WHAT IS EXPECTED — From the entries below, return only the lines starting at the one that contains "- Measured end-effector" and ending at the one that contains "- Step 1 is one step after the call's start", exactly as they stand.

INFORMATION PROVIDED —
:::::

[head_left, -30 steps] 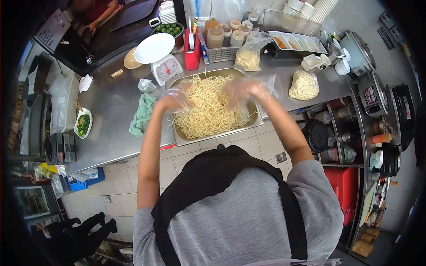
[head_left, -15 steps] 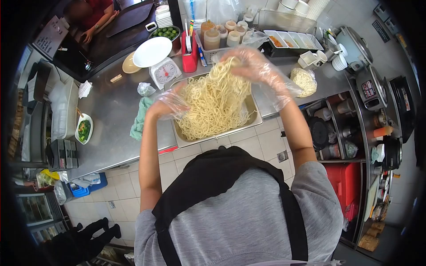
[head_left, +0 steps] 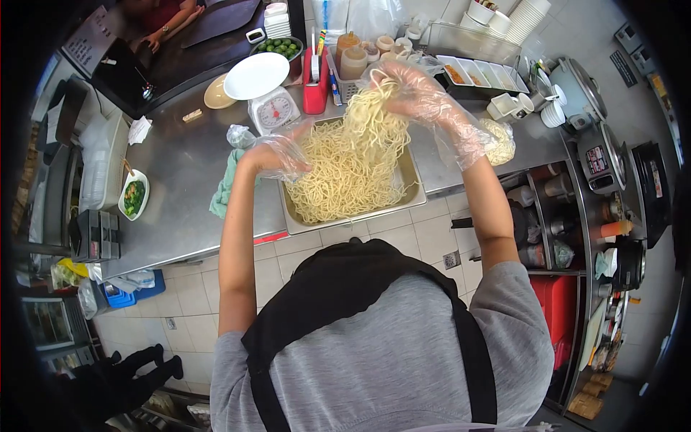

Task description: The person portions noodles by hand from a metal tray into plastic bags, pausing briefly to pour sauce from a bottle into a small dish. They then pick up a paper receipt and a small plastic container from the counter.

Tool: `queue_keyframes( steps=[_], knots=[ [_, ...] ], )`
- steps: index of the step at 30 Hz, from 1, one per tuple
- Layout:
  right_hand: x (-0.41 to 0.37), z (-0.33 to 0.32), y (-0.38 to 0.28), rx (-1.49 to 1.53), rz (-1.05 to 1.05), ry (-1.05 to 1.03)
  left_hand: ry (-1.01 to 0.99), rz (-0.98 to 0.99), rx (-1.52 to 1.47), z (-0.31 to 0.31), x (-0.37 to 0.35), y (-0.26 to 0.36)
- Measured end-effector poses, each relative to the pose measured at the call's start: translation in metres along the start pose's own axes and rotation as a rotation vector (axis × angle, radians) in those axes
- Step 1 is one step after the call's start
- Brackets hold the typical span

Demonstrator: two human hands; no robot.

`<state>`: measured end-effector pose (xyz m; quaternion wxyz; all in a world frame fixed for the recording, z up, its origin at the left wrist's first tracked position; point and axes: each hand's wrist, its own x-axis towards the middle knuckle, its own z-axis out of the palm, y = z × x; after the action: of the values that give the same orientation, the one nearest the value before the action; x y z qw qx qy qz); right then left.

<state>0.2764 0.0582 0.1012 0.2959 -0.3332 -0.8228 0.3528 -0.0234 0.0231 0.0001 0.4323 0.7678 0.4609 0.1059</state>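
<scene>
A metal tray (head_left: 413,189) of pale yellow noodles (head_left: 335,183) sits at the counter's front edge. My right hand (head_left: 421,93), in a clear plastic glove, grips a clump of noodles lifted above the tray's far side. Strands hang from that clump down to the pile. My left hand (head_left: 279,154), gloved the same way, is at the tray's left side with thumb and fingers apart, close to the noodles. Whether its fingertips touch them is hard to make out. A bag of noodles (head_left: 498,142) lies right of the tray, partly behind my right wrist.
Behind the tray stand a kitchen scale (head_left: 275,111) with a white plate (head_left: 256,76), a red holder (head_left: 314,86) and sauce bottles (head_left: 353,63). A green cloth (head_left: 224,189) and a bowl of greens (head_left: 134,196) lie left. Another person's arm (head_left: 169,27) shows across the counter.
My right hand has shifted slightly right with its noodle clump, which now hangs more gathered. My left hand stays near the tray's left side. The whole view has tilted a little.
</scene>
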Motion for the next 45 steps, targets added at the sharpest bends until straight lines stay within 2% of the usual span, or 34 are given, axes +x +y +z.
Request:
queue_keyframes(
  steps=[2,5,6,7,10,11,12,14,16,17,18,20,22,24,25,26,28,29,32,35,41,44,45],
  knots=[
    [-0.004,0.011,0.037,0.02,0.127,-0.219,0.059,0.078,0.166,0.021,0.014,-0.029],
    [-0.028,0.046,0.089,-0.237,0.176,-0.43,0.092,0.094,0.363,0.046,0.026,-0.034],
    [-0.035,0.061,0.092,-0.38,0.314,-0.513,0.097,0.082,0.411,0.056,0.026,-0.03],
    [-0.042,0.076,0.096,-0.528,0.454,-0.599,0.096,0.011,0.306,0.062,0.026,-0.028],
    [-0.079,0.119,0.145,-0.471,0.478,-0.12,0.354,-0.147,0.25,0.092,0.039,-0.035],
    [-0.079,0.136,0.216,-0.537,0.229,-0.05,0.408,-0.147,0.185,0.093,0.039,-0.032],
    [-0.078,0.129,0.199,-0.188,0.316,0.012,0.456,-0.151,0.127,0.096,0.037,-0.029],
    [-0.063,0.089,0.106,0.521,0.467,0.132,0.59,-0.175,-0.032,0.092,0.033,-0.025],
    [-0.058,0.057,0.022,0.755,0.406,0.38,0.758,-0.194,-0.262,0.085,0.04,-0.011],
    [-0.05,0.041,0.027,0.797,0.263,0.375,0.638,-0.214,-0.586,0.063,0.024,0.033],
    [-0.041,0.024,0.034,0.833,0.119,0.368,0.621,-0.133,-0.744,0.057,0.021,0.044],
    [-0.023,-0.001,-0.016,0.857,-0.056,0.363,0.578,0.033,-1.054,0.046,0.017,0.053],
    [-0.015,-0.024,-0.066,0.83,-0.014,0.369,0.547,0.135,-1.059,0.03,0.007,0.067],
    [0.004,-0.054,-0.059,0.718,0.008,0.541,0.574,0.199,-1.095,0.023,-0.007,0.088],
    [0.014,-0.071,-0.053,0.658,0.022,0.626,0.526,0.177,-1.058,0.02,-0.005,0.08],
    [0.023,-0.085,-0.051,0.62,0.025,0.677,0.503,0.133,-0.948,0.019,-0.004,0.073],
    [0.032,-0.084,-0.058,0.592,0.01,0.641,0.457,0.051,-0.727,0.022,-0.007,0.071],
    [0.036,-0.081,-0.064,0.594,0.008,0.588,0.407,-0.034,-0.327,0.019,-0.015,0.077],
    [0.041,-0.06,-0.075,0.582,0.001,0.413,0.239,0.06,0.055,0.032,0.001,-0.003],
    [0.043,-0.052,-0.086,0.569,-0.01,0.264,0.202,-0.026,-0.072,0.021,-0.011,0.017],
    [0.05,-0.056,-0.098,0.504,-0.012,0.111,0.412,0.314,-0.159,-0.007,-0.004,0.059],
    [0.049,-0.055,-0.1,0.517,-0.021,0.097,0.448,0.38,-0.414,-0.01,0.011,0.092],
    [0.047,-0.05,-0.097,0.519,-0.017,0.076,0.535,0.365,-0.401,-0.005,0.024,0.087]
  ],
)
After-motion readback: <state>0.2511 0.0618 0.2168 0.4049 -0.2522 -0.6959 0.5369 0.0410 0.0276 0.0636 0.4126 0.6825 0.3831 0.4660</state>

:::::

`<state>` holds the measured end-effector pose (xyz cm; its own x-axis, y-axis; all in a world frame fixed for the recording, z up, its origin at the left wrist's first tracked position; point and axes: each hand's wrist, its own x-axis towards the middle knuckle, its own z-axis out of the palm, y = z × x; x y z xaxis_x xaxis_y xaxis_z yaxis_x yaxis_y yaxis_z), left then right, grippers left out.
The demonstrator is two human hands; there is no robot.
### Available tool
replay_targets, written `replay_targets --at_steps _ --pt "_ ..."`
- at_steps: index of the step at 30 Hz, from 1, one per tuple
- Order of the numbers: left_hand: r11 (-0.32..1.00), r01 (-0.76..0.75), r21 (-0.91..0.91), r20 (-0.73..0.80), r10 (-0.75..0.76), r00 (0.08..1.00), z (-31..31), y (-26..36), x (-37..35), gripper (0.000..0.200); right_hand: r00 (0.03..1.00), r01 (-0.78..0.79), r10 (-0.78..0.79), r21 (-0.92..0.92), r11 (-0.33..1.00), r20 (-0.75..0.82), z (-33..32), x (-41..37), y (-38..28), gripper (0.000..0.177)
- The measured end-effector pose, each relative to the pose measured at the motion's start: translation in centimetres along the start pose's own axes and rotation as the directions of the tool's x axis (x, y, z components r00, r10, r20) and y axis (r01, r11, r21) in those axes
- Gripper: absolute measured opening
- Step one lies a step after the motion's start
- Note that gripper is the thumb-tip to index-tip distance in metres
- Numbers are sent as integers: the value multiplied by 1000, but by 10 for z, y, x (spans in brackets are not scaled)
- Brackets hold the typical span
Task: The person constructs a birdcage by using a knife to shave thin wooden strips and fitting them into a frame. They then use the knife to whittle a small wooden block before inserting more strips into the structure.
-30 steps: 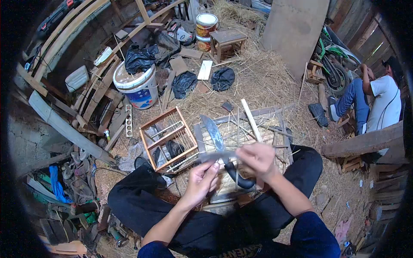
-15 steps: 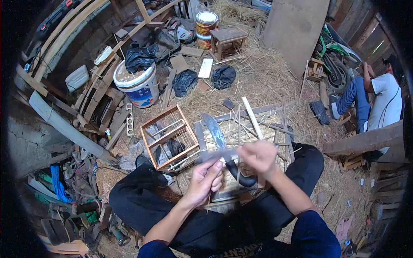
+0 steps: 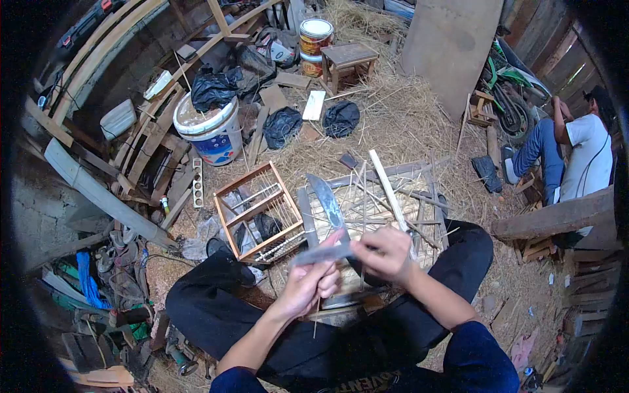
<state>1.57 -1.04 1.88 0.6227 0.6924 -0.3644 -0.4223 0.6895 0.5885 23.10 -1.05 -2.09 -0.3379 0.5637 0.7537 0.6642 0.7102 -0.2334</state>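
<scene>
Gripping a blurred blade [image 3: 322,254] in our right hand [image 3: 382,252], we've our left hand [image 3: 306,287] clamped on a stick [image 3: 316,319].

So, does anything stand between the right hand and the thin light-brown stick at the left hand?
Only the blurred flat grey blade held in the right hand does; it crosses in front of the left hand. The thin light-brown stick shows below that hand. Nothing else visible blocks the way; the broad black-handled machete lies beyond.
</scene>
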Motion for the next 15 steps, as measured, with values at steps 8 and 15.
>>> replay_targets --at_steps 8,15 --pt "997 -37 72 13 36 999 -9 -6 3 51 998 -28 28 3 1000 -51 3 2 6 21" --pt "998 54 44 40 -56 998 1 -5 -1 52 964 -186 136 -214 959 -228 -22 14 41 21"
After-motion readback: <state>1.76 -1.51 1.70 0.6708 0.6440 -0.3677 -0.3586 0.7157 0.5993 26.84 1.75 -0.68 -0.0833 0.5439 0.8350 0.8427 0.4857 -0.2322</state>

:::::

SOLUTION FOR THIS TASK —
- Measured end-effector poses, each relative to the pose measured at the call's start: translation in metres along the start pose's own axes and rotation as a rotation vector (axis × angle, radians) in those axes
- Step 1 is one step after the call's start

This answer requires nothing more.